So, I would like to say that we all should strive together to achieve the main object of tax laws and Constitution which could help in the development of nation in a better way. I conclude with an earnest hope that members of this Association will rise to the occasion and meet the challenges of new millennium with dynamism and enthusiasm.

I wish the Association every Success.

Jai Hind

[Source: Speech delivered at AIFTP’s Two Day National Tax Conference held at Jamshedpur on 20th August, 2016. Reproduced with permission from the AIFTP Journal]

14 comments on “The Role Of Professionals In Tax Reforms: Justice Mr. R.K. Agrawal
  1. Tax.Adv.BSKRAO says:

    It would be difficult to have a well-functioning tax system without tax advisors. Because most taxpayers are not familiar with the intricacies of tax laws, tax advisors are needed so that taxpayers can fulfill their complicated tax obligations. As informed members of the public, tax advisors also provide input to the formulation of legislation and regulations.

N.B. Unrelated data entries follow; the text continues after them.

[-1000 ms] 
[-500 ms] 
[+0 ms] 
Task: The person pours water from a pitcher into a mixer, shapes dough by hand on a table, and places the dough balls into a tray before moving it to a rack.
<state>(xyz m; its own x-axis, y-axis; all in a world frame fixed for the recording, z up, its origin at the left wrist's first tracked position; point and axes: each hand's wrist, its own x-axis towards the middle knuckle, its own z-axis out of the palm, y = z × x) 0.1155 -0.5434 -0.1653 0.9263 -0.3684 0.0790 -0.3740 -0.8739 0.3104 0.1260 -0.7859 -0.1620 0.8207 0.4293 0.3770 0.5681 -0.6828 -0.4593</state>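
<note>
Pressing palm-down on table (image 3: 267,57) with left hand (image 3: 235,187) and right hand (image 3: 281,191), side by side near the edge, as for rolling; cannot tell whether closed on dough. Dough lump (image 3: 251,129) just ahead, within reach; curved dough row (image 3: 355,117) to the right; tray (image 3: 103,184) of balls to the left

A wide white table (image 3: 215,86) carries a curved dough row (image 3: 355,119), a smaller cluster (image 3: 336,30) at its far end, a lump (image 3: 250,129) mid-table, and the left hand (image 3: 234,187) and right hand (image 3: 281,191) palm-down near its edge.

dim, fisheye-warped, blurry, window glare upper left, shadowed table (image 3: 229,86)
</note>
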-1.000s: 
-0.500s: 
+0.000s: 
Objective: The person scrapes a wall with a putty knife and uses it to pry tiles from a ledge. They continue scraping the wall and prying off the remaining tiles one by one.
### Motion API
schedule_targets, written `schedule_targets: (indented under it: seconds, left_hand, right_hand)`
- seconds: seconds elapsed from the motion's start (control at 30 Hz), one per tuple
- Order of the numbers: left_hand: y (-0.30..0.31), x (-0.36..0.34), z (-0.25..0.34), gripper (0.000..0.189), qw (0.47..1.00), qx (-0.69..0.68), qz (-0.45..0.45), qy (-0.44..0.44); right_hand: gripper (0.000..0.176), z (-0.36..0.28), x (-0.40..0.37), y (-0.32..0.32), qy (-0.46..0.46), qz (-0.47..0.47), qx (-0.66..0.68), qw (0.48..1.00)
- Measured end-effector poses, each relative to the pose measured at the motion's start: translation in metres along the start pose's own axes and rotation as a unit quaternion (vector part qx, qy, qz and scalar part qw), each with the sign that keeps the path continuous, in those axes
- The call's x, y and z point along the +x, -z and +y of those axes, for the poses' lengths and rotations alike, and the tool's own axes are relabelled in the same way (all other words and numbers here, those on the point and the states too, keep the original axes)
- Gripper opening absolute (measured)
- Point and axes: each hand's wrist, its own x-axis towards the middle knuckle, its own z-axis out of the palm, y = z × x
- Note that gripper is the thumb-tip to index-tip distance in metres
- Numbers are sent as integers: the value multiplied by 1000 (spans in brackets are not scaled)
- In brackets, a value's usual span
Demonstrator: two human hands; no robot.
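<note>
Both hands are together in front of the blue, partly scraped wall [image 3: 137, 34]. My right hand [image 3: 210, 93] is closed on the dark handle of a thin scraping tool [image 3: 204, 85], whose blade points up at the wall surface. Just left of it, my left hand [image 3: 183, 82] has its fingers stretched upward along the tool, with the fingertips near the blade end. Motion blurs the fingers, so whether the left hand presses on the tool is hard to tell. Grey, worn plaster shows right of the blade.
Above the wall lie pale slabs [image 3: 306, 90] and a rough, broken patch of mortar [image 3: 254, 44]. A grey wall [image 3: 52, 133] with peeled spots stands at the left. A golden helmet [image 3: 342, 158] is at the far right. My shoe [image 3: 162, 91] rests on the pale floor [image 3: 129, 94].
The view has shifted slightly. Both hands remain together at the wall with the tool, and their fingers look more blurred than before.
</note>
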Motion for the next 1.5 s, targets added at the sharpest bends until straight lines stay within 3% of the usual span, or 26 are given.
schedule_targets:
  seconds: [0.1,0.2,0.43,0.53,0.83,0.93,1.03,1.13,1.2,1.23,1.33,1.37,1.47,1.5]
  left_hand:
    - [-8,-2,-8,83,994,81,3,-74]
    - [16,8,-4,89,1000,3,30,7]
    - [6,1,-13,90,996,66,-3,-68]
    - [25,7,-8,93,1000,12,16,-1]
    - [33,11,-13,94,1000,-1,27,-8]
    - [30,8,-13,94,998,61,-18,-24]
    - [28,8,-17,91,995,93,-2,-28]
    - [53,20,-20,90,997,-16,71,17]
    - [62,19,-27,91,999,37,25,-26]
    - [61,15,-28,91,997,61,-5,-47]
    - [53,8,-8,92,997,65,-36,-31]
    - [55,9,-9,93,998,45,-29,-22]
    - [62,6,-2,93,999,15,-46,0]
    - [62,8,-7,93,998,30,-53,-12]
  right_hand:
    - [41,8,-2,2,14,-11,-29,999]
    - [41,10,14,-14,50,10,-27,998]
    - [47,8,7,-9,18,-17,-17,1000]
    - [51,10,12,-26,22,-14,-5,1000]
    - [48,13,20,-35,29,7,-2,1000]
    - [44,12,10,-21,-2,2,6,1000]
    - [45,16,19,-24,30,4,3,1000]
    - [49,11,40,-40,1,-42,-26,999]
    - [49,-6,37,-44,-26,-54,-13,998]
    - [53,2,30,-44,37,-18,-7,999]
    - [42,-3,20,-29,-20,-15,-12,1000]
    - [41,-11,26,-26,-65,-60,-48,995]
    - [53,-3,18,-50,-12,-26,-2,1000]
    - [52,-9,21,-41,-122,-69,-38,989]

By counseling taxpayers on how to comply with their legal obligations, tax advisors serve an important public interest. State has interest and duty bound to foster and protect the role tax advisors. Role of tax advisors, however, differs from that of the tax authorities in that their primary loyalty is to their client, not to the state. An important function of the regulation of tax advisors is to help strike an appropriate balance between loyalty to the system and loyalty to the client.

    Regulation also has the goal of protecting clients from unscrupulous or incompetent tax advisors. Here, the regulatory interest of the state is similar to that in other areas of consumer protection. The danger is that such regulation, instead of protecting economic interests of those permitted to act as tax advisors, might strangle free exercise of profession by creating undue bureaucratic control. Different countries have adopted different regulatory approaches. Tax advice is typically given by different types of professional’s viz. Lawyers, Accountants and Tax Practitioners – each of which may be subject to independent regulation of its profession. Tax advice covers multitudes of different activities, which can be performed by professionals with different qualifications having different regulatory approaches. Tax Advice involves preparation of statements, filing of returns and acting and pleading before revenue authorities. Professional misconduct in the course of all these three activities are not covered by independent regulation of any professional body in India to make Tax Advisors accountable to revenue department. It means that, when they are not licensed for all these three activities involved in tax practice, such independent professional body restrained to take action on members against professional misconduct in tax advice. In India following five classes of Tax Professionals are working in the area of Tax Advice.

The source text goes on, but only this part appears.